_YOUR GOAL_. Only the lines holding "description" are wanted. Copy every one from the records below.

_Extracted data entries_.
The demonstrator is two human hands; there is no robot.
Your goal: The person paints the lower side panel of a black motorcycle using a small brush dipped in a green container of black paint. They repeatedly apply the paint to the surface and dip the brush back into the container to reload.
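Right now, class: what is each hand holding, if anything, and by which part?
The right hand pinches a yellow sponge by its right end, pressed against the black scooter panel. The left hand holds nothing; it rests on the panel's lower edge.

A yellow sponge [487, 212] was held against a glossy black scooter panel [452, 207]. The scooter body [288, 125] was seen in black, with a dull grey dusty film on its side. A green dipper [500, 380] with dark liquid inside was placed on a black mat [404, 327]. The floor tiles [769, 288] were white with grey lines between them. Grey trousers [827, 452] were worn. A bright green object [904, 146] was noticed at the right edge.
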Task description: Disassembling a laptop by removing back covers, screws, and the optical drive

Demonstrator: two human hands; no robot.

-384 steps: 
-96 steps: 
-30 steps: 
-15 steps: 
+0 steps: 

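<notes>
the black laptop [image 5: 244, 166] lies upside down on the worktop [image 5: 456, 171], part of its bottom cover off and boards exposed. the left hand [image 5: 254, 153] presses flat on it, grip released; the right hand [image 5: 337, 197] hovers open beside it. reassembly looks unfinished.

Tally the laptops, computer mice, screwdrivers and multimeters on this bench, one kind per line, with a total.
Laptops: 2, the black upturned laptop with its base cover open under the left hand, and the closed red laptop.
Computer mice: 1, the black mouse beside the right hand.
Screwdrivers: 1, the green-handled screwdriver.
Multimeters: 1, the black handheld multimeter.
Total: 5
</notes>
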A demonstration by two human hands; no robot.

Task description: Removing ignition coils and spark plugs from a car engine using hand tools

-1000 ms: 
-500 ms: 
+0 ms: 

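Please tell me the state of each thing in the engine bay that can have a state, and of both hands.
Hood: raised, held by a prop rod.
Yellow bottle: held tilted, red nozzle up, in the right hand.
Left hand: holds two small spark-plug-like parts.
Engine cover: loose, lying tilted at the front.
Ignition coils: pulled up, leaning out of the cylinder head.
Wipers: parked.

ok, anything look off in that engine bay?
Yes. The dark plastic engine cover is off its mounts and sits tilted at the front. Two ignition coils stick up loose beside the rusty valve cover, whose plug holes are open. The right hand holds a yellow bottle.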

_RESPONSE TO THE TASK_.
Task description: Disassembling a laptop by removing back covers, screws, and the optical drive
Task description: Removing ignition coils and spark plugs from a car engine using hand tools

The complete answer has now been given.